La discussion sénatoriale a fourni, du reste, au Président du Conseil l’occasion de toucher à d’autres questions encore que celles dont le Traité de Versailles est quotidiennement la cause ou le prétexte. En réponse à un très intelligent et très spirituel discours de M. Henry de Jouvenel sur la Russie soviétique, sur le danger que courrait la France, si elle se laissait devancer à Moscou, et sur l’utilité pour elle de s’entendre, dans les affaires russes, avec les États-Unis, M. Briand a repoussé l’idée d’un traité, même purement commercial, avec un pays désorganisé, dont nous n’avons pas reconnu le gouvernement, mais il s’est engagé à se tenir, dans l’examen ultérieur des circonstances, en communication étroite avec l’Amérique, dont la politique, a-t-il dit, s’accorde avec la nôtre. En réalité, la question reste ouverte ; nous la retrouverons tôt ou tard devant nous ; let il n’a pas été inutile que M. de Jouvenel en rappelât l’importance.

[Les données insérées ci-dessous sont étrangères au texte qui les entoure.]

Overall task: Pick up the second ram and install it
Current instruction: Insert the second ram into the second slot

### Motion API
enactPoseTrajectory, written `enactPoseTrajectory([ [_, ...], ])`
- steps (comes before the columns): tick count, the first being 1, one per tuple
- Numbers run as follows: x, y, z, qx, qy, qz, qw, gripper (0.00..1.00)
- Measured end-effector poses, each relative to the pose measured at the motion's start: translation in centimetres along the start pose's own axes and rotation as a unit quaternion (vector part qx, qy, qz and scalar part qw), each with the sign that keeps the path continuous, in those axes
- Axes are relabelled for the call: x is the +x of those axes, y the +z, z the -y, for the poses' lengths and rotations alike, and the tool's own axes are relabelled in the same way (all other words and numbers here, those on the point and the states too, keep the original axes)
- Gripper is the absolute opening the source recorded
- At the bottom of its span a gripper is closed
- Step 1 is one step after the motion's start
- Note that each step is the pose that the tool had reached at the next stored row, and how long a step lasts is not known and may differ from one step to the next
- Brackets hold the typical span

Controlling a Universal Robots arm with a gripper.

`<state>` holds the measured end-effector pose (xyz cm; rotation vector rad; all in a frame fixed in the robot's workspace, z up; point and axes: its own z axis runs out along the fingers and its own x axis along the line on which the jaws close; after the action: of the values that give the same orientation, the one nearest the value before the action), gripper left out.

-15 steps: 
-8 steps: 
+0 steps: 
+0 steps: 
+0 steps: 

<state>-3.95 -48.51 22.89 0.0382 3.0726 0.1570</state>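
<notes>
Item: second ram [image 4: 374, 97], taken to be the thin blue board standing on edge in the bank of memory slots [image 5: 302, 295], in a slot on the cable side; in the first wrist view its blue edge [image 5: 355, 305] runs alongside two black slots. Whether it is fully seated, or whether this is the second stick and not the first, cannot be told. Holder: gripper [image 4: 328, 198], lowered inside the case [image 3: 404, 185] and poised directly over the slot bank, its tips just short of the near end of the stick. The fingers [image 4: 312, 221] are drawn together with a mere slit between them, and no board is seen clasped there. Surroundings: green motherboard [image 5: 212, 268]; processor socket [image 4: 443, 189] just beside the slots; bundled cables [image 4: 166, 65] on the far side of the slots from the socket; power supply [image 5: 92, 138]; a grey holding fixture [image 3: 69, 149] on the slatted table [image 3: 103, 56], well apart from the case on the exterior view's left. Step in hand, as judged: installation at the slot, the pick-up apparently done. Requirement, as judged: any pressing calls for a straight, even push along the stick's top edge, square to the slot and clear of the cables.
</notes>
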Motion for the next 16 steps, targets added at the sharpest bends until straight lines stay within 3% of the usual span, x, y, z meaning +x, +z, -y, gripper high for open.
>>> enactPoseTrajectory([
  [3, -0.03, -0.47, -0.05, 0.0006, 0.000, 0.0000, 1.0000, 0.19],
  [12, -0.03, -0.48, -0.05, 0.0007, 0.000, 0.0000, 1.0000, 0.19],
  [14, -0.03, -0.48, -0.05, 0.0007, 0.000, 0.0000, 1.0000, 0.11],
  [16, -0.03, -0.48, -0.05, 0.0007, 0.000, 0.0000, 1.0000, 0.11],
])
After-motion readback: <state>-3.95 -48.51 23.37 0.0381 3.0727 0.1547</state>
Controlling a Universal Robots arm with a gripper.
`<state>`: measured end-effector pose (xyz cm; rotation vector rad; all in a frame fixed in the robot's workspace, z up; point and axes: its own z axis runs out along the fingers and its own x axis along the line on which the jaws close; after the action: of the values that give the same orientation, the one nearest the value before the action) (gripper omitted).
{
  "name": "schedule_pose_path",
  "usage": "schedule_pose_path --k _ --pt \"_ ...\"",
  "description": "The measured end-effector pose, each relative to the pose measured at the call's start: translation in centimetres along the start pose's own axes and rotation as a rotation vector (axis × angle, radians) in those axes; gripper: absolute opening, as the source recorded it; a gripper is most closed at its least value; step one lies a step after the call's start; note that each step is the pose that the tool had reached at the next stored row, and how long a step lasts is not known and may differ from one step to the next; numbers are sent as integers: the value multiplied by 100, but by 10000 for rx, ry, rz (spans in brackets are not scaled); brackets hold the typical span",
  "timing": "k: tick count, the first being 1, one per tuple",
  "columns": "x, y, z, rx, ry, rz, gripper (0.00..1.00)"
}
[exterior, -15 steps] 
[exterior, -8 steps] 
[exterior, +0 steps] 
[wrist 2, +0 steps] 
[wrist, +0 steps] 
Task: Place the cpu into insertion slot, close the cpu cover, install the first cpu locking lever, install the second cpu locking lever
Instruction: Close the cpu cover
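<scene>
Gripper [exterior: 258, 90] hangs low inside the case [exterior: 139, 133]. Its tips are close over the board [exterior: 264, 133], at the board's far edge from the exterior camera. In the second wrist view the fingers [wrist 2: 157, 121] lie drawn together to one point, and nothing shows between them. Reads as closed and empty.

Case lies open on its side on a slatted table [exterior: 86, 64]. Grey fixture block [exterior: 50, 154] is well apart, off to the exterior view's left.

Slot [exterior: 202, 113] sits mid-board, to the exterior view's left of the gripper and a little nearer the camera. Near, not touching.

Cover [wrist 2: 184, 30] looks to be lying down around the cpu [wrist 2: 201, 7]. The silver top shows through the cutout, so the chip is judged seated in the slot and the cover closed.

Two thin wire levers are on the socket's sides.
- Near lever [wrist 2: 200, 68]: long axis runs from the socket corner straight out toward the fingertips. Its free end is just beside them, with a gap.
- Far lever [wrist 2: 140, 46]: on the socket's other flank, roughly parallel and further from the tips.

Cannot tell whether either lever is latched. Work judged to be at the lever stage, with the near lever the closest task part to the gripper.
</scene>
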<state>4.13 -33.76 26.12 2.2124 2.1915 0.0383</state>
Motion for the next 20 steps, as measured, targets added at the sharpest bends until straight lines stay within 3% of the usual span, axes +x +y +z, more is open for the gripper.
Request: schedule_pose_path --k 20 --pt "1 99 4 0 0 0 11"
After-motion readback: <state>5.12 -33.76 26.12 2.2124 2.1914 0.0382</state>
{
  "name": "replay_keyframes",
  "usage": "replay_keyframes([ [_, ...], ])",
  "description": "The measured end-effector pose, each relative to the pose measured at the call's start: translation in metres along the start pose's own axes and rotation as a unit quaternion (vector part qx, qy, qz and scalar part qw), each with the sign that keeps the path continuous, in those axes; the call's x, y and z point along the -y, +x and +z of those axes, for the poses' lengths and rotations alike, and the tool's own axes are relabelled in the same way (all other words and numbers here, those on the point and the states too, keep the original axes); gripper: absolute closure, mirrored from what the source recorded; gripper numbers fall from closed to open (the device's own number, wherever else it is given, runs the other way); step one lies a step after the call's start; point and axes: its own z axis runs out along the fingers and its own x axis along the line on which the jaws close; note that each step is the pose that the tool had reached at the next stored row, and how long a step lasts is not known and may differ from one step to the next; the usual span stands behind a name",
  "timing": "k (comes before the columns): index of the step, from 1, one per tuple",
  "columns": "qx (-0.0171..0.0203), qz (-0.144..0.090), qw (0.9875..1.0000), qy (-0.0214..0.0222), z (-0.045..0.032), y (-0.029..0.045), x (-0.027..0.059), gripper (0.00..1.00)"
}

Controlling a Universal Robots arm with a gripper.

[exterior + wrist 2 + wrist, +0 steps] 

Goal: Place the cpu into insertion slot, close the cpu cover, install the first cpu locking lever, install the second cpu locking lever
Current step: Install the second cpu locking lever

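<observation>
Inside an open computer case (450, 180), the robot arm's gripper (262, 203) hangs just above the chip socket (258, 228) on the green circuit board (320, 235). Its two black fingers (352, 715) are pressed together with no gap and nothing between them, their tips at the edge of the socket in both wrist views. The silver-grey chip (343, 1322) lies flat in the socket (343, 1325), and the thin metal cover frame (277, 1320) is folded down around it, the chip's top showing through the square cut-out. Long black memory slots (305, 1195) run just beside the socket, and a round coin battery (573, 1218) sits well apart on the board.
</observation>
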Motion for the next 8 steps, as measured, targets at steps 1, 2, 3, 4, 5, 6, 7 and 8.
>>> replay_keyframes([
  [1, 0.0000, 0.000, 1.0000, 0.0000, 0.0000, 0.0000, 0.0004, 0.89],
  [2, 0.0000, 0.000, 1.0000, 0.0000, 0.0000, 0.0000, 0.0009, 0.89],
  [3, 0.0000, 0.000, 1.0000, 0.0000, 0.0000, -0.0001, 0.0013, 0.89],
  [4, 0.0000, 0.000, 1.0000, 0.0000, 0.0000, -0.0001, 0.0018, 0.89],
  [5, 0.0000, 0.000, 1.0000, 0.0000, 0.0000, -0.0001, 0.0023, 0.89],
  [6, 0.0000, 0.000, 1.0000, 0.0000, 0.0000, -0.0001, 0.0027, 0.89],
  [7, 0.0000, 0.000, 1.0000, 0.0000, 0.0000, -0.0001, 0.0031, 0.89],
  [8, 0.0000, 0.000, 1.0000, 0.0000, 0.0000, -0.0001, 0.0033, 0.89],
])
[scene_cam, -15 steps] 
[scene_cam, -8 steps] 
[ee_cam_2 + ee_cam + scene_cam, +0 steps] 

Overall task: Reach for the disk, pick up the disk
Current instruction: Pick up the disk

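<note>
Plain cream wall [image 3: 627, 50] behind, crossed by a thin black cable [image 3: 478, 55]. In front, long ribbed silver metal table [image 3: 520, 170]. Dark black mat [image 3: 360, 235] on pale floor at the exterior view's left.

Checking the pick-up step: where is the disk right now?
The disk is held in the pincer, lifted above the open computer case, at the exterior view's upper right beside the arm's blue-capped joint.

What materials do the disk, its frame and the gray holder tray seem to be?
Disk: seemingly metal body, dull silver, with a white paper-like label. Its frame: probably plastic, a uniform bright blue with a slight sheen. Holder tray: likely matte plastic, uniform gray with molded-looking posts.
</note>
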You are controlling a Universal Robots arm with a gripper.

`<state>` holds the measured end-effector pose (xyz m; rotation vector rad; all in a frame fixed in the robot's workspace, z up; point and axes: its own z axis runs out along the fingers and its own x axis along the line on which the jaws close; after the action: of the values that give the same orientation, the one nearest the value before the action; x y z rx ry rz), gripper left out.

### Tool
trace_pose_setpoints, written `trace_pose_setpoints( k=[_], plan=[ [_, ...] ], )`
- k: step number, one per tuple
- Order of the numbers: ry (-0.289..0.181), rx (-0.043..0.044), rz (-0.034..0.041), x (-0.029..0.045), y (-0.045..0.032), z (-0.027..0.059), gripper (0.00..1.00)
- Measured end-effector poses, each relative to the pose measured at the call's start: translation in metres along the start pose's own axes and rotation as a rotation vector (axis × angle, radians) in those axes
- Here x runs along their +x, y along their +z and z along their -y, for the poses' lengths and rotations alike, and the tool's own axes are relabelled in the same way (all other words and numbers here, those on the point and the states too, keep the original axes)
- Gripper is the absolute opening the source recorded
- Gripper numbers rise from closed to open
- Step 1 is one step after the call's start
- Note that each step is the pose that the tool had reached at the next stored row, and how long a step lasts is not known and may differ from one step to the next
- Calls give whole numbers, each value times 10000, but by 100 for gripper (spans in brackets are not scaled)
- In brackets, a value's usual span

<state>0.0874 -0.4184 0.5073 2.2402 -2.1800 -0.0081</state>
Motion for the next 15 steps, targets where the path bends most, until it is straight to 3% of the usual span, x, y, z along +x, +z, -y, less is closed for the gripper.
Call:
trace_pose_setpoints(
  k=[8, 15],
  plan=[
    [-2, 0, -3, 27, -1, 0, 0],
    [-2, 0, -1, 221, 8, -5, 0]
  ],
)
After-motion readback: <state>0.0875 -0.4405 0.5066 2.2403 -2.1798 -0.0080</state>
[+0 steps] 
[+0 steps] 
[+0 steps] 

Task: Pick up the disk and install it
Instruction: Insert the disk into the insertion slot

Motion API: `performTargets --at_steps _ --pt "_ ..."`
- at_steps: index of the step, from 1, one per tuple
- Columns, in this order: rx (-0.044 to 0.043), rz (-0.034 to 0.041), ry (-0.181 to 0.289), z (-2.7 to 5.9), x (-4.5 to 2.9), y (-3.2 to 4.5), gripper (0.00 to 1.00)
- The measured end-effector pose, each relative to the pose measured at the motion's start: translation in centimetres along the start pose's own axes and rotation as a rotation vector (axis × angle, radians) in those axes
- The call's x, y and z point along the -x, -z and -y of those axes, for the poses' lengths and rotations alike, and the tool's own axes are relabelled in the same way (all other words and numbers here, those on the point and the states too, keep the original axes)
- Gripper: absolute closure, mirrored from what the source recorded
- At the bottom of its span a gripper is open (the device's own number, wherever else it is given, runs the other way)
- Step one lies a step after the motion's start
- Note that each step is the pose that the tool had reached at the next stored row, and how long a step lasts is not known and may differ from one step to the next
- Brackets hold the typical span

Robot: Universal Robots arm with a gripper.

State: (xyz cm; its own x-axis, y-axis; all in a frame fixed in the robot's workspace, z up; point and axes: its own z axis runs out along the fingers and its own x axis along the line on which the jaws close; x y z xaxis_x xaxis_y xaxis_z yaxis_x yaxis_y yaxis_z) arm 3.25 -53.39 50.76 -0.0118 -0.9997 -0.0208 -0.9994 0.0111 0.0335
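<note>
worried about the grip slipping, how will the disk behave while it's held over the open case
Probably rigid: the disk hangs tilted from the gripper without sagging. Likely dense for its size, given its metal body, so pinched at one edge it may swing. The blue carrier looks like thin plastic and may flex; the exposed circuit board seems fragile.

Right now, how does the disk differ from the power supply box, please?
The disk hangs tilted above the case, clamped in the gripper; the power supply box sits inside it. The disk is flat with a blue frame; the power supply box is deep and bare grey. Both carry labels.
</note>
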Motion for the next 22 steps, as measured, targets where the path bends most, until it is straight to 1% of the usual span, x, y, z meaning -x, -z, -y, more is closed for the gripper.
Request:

De son côté, M. Jonnart a porté à la tribune les observations que lui avait suggérées son récent voyage en Orient et que j’avais résumées, par avance, dans ma dernière chronique. M. Briand a reconnu les fautes qui ont été commises dans l’organisation et dans l’exercice de notre mandat syrien, le mauvais recrutement d’une partie du personnel, l’exagération de certaines dépenses. Il a promis la correction des erreurs et la réforme des abus et il a, d’ailleurs, très justement conclu que, malgré les maladresses et les faux pas, la Syrie tout entière avait pleine confiance en la France et qu’elle vivait aujourd’hui dans l’ordre et dans la tranquillité. Après un débat assez vif, le Sénat a approuvé le programme du Gouvernement. M. Jonnart avait dit que l’intronisation de Feyçal en Mésopotamie serait un « acte peu amical » de la part de l’Angleterre. Le Président du Conseil, forcément moins libre dans son langage, a évité de s’approprier ce jugement. Mais il ne manquera certainement pas de s’en servir auprès du cabinet britannique, pour tâcher de détourner de nous le péril que deviendrait rapidement la présence de l’émir sur le Tigre et sur l’Euphrate.

Enfin, M. Briand a été amené à dire un mot du roi Constantin et de Charles IV de Habsbourg. Il a parlé du premier sans indulgence et a plaint les Grecs de leur aveuglement. Il a eu la générosité de ne pas faire allusion à leurs défaites, mais il ne leur a pas laissé l’espoir de notre intervention. Sur l’aventure de Charles IV, le Président du Conseil a été, tout à la fois, sobre et catégorique : « Lorsqu’on a des alliés, a-t-il dit, le meilleur moyen de servir la France est de respecter les engagements pris envers eux. Or, il y avait, dans l’espèce, des engagements pris par nous vis-à-vis de l’Italie, de la Tchéco-slovaquie, de la Yougoslavie, de la Roumanie. Nous les avons respectés et appliqués. » C’est, en effet, M. Jules Cambon, agissant sur les instructions du Gouvernement français, qui a proposé à la Conférence des Ambassadeurs de rappeler au Gouvernement et au peuple hongrois les termes de la déclaration rédigée, dès le 4 février 1920, par les Puissances alliées. Il était formellement dit dans cette déclaration que « la restauration des Habsbourg mettrait en péril les bases mêmes de la paix et qu’elle ne pourrait être ni reconnue, ni tolérée par les Alliés. » La Conférence des Ambassadeurs avait donc renouvelé cette signification, et les Puissances alliées avaient invité le Gouvernement hongrois à prendre des mesures efficaces, « pour enrayer une tentative, dont le succès momentané ne pouvait avoir pour la Hongrie que de désastreuses conséquences. »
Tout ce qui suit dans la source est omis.